Схватив гостью за обе руки, старик требовательно заглядывал ей в глаза. Но Софи устала повторяться, ей прискучило что ни день рассказывать одно и то же, и с каждым днем изложение событий собственной жизни казалось ей все менее и менее искренним: словно она произносила монолог из пьесы, заранее зная, какое действие он произведет на публику. Больше того, пришли раздумья о том, не впадает ли она из-за того, что постоянно рассказывает о себе и своих друзьях, в ту самую фальшивую литературность, в которой упрекала льстецов, неустанно воспевающих подвиг декабристов. Нехотя заговорила о восстании 14 декабря, о годах, проведенных на каторге и в ссылке, о братстве, соединившем узников между собой, о смерти Николая… Вавассер слушал старую знакомую, затаив дыхание. Лицо его временами подергивалось. Наконец, он со страстью воскликнул:
– Ваши жертвы были ненапрасны!
– Именно эти слова всегда говорят, когда хотят утешить кого-нибудь, кто потерпел поражение! – пробормотала она.
– В подобном деле поражения не бывает, есть только отсрочка на некоторое время, и за это время прежних бойцов сменяют новые!
– Может быть, вы правы, но я вижу, что проходят годы, сменяются поколения, а у власти всегда стоит одна и та же порода людей, и все той же породы люди сидят за решеткой.
– Наберитесь терпения! Мы движемся вперед!
– Кружа по своим камерам?
– Да хватит уже политики! – с неожиданной решительностью воскликнула Луиза.

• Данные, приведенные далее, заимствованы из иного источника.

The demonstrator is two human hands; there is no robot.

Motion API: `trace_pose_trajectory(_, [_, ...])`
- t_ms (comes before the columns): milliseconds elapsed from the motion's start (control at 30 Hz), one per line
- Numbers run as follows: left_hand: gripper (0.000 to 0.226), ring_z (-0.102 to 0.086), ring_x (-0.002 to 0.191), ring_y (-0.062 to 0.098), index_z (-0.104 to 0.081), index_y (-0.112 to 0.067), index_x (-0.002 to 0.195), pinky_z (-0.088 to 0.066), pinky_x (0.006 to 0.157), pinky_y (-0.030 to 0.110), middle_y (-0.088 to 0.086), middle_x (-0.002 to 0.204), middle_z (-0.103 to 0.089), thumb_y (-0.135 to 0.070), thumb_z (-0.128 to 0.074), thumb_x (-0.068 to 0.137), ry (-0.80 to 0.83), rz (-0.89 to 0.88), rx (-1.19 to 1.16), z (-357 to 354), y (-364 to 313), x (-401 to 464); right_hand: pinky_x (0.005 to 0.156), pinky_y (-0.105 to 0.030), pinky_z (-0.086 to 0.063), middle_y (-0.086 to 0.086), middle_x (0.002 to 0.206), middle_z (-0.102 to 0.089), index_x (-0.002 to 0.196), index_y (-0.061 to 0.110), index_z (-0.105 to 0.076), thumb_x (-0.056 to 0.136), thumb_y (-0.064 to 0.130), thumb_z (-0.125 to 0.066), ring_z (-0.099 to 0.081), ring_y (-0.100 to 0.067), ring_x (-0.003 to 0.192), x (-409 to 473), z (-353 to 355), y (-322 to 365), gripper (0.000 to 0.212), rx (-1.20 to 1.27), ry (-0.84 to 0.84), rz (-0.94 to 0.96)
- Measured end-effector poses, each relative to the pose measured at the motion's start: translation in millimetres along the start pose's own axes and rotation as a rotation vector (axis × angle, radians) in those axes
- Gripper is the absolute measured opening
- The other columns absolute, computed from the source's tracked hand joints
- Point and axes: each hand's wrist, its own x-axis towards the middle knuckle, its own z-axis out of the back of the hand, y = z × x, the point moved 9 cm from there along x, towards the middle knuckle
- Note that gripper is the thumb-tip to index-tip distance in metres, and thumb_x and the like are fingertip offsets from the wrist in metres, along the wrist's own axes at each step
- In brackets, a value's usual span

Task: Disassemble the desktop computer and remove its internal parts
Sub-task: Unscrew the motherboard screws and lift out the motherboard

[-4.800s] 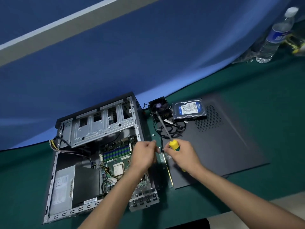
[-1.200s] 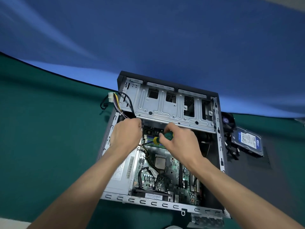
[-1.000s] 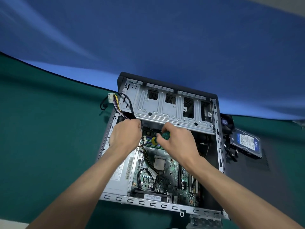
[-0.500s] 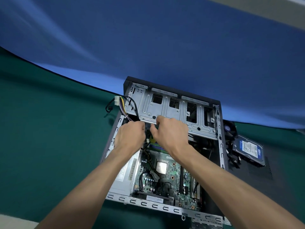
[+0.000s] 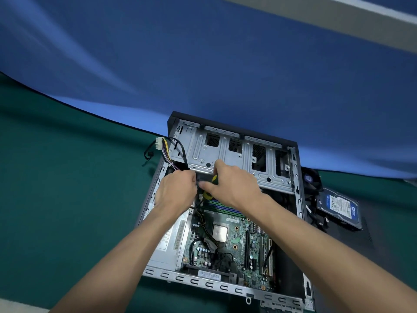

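Two bare forearms rise from the bottom edge of the frame into an opened desktop computer case [image 5: 228,286] lying on its side on a green table [image 5: 56,211], lower centre. The case's near right corner is cut off by the frame edge.

Inside, the green motherboard [image 5: 234,247] lies exposed, one square silver processor [image 5: 220,233] at its middle. Its printed markings and the barcode sticker along its near edge are too small to read. To its left the grey power supply [image 5: 171,240] carries a white label, partly hidden by the left forearm and illegible.

At mid-frame the two hands meet over the board's far edge. The left hand [image 5: 177,192] is curled, knuckles up; what its fingers hold is hidden. The right hand [image 5: 234,187] grasps a yellow-and-green screwdriver [image 5: 211,185], only part of the handle showing between thumb and fingers, the tip hidden behind the hands.

Beyond them runs the metal drive cage [image 5: 239,154] with four openings. A bundle of coloured wires ending in one white connector [image 5: 159,143] hangs out over the case's far left corner.

At right, outside the case, one hard drive [image 5: 338,205] with a blue-and-white label, its text unreadable, lies on a dark side panel [image 5: 365,242], beside a black cooling fan [image 5: 310,178] largely hidden by the case wall. A blue backdrop [image 5: 203,64] fills the upper frame.
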Motion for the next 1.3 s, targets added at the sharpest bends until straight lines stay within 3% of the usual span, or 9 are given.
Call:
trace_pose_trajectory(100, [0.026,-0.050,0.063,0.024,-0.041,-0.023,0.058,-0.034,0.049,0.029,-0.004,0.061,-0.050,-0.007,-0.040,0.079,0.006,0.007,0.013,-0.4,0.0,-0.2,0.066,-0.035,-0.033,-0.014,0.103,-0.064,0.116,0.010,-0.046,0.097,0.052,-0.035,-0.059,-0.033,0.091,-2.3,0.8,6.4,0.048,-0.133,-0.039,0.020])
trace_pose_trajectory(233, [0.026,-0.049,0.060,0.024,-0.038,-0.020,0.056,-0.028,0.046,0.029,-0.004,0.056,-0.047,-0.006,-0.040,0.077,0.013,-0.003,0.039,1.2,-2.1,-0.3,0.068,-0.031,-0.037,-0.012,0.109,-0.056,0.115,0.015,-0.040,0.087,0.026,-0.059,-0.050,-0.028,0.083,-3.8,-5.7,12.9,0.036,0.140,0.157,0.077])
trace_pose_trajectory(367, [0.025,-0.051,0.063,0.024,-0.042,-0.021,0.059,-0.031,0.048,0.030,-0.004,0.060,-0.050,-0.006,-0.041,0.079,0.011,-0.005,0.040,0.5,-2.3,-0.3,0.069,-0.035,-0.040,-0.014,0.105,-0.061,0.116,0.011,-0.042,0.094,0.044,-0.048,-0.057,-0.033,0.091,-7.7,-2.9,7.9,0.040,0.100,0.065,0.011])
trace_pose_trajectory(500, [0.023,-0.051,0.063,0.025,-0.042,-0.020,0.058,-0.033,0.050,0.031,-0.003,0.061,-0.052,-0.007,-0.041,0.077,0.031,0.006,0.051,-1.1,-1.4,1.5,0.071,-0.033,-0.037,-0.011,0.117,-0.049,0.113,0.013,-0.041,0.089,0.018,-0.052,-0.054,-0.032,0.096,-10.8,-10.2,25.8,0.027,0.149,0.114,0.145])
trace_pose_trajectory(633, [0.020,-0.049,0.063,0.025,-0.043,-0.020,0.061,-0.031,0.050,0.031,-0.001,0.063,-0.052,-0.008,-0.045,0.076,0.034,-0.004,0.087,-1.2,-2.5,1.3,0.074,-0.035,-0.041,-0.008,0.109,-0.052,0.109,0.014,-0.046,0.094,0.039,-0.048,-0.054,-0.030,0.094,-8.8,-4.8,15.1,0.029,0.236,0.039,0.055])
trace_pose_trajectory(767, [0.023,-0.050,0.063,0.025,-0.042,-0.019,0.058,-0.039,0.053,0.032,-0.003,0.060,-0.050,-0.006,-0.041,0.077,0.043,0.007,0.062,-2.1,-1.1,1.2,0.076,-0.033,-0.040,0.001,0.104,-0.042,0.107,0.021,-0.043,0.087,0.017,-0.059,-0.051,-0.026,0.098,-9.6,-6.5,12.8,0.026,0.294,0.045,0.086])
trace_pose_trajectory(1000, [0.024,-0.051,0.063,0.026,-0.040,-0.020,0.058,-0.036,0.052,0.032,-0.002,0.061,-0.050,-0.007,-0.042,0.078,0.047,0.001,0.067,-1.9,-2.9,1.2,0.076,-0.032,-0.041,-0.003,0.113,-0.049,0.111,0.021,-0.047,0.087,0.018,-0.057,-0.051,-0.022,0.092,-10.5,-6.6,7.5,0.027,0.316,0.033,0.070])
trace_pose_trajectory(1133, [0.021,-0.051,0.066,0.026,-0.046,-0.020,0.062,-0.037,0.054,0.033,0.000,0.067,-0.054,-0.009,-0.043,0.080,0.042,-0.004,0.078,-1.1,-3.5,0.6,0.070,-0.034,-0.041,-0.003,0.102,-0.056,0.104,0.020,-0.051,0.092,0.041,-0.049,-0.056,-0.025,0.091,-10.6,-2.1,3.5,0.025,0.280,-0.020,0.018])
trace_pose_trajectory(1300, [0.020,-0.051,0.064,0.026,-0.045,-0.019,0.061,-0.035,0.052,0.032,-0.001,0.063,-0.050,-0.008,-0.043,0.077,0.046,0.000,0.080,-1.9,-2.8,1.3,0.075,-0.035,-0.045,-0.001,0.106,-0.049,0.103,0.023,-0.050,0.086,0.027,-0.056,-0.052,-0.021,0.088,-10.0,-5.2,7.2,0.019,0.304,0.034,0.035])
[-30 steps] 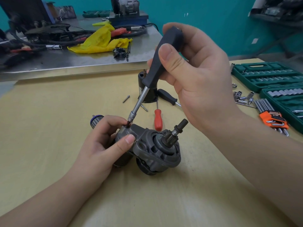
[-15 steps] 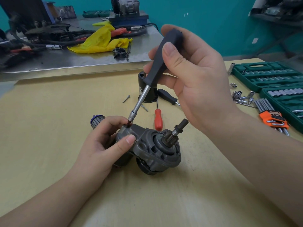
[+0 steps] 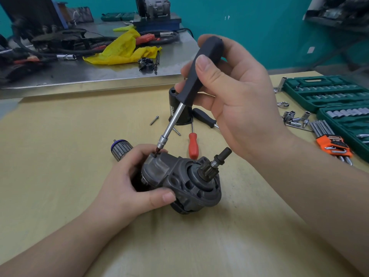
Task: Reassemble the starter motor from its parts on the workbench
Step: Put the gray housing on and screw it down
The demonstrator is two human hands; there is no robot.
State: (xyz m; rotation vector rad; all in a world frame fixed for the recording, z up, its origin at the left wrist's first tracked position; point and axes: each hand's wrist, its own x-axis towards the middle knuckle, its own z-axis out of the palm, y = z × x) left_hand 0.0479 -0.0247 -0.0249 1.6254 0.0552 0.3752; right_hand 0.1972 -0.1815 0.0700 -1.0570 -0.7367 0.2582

Она заставила мужа и Софи сесть и развернула принесенные свертки, в одном из которых оказались книги, в другом – пирог. Анн-Жозеф отправилась за тарелками и стаканами к буфету, который явно был предоставлен не тюремным начальством. Кроме него, обстановка камеры состояла из нескольких разрозненных стульев, письменного стола, походной складной кровати, лохани и кувшина с водой. В одном из углов, прямо на полу, высились кипы бумаг. На стенах красовались гравюры 1848 года с изображением боев на баррикадах и карикатура на Наполеона III. Свет проникал сюда через квадратное окно, забранное решеткой из толстых железных прутьев. Размером камера была приблизительно пять на шесть шагов.
– Как это вам позволили развесить такие картинки по стенам? – удивилась Софи.
– Я здесь у себя дома, – с гордостью ответил Вавассер. – Они имеют право заключить меня под стражу, но не имеют ни малейшего права лишать меня моих убеждений!
– Решительно, французская империя куда более терпима, чем российская! На каторге в Петровском Заводе мы могли обставлять свои камеры, как нам вздумается, но хотела бы я посмотреть на того из нас, который посмел бы развесить по стенам картинки опасного содержания!.. Скажите, а вас заставляют заниматься уборкой?
– Только этого еще недоставало! По своему статусу мы приравнены к военнопленным! Что касается хозяйства, этим занимаются помощники, заключенные из уголовных, за пятнадцать франков в месяц.
– А как вас кормят?
– Вполне прилично. Если мы не хотим есть то, что дают, можно поесть в столовой или заказать еду из ресторана.
– А переписку вашу читают?
– Думаю, да. Но в любом случае нам позволено писать все, что захотим, и письма доходят по назначению.
– У нас камеры запирали только на ночь.
– У нас тоже. В остальное время мы можем разгуливать по всей тюрьме, ходить из камеры в камеру, во всякое время спускаться во двор, устраивать собрания, принимать друзей, устраивать в своей камере ужины на несколько персон…
– Одним словом, вам не разрешено только выходить отсюда!
– Даже это мы можем делать время от времени, при условии что вернемся к полуночи.
Софи с понимающим видом покивала головой: генерал Лепарский ничего нового не выдумал.
– А когда же вас в следующий раз отпустят? – спросила она.